6. Incapacité à l'abstraction.

Equilibrer des comptes peut être un exercice ardu pour certains. Pour les patients souffrant de la maladie d’Alzheimer, les chiffres et leur utilisation deviennent un mystère.

7. Ranger les objets n'importe où.

Cela peut arriver à tout le monde, une fois de temps en temps, de mettre son portefeuille ou ses clés au mauvais endroit. Les patients souffrant de la maladie d’Alzheimer vont eux mettre des objets dans des lieux totalement inappropriés : placer un fer à repasser au frigidaire ou une montre dans le sucrier.

8. Cyclothymie.

Les patients souffrant de la maladie d’Alzheimer peuvent avoir des sautes d'humeur impressionnantes, du calme à la rage, sans aucune raison apparente.
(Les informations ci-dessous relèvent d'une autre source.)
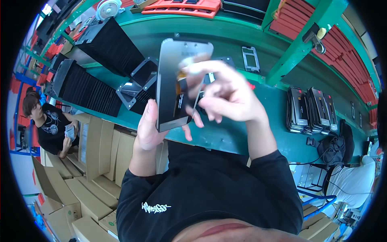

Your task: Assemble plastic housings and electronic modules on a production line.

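Observation:
My left hand (150, 131) grips a glossy dark phone screen (171, 84) by its lower end, thumb along the left edge and fingertips showing past the right edge. The screen stands tilted up above the bench. A small orange and black strip (180, 86) shows against its face; whether it is attached or reflected is unclear. My right hand (229, 90) is over the screen's right side, its index finger bent across the upper face. Motion smears these fingers, and anything pinched in them is hidden. Behind the screen, black frames with metal corner plates (144, 72) lie on the bench.
Tall stacks of black trays (86, 86) stand left on the green bench (264, 133). Rows of dark panels (300, 109) and a black bag (332, 147) lie right. A green post (292, 52) rises beyond. Cardboard boxes (90, 197) fill the lower left, near another person (50, 125).

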Demonstrator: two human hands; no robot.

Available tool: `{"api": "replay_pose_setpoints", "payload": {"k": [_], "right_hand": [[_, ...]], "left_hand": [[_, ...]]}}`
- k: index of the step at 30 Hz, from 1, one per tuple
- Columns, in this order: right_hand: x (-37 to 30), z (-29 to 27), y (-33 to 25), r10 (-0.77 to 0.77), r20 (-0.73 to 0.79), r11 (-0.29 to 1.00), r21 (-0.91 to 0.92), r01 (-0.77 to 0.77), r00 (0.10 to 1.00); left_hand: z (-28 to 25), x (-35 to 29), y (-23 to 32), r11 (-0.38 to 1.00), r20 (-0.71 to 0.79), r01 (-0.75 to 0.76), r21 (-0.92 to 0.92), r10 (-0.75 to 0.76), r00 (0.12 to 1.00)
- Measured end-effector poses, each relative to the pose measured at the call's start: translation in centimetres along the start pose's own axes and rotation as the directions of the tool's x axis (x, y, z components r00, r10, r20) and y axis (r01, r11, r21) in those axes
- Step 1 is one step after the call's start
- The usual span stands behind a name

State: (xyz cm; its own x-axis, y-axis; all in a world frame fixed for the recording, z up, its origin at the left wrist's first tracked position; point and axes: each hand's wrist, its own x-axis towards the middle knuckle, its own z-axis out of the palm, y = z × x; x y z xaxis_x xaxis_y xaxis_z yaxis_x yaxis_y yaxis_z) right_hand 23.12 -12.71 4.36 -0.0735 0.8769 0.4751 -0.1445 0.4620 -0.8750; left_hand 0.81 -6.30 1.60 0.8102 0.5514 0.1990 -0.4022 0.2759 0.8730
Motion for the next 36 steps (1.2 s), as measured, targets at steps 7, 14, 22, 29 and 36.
{"api": "replay_pose_setpoints", "payload": {"k": [7,14,22,29,36], "right_hand": [[-0.1,-3.9,0.8,0.238,0.6,0.932,-0.362,-0.006,0.764],[-0.4,-8.5,0.3,0.146,-0.247,0.8,-0.54,-0.261,0.958],[-0.2,-10.3,2.7,0.265,-0.339,0.676,-0.603,-0.424,0.903],[-0.4,-10.6,2.7,0.479,-0.251,0.604,-0.602,-0.523,0.842],[-0.5,-10.7,4.1,0.472,-0.138,0.512,-0.762,-0.397,0.871]], "left_hand": [[-1.2,2.4,2.7,0.871,0.056,-0.142,0.471,0.13,0.99],[-3.4,6.0,3.3,0.162,0.088,-0.116,0.98,0.168,0.982],[-2.0,9.3,0.0,0.081,0.176,-0.191,0.978,0.159,0.971],[-1.9,9.2,0.0,0.026,0.204,-0.211,0.977,0.153,0.967],[-2.3,8.2,0.5,0.019,0.213,-0.218,0.976,0.139,0.967]]}}
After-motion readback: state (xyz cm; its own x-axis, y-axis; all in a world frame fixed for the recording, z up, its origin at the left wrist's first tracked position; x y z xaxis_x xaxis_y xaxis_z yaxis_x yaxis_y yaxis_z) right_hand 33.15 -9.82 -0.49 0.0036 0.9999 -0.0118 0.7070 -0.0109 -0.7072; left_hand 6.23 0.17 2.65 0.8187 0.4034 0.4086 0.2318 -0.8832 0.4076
9. Changement de personnalité.

La personnalité des patients souffrant d'une démence ou de la maladie d’Alzheimer peuvent changer du tout au tout. Ils peuvent devenir extrêmement confus, suspicieux, angoissés, anxieux ou dépendants d'un membre de la famille.

10. Perte d'initiative.

Les patients souffrant de la maladie d’Alzheimer peuvent devenir totalement passifs, s'asseoir devant la télé pendant des heures, dormir beaucoup plus longtemps que d'habitude, ou refuser de pratiquer leurs activités habituelles.

Si vous-même ou quelqu'un que vous connaissez présentez ces symptômes, consultez un spécialiste dès que possible. Un diagnostic précoce est primordial dans l'application d'un traitement et d'une prise en charge appropriés.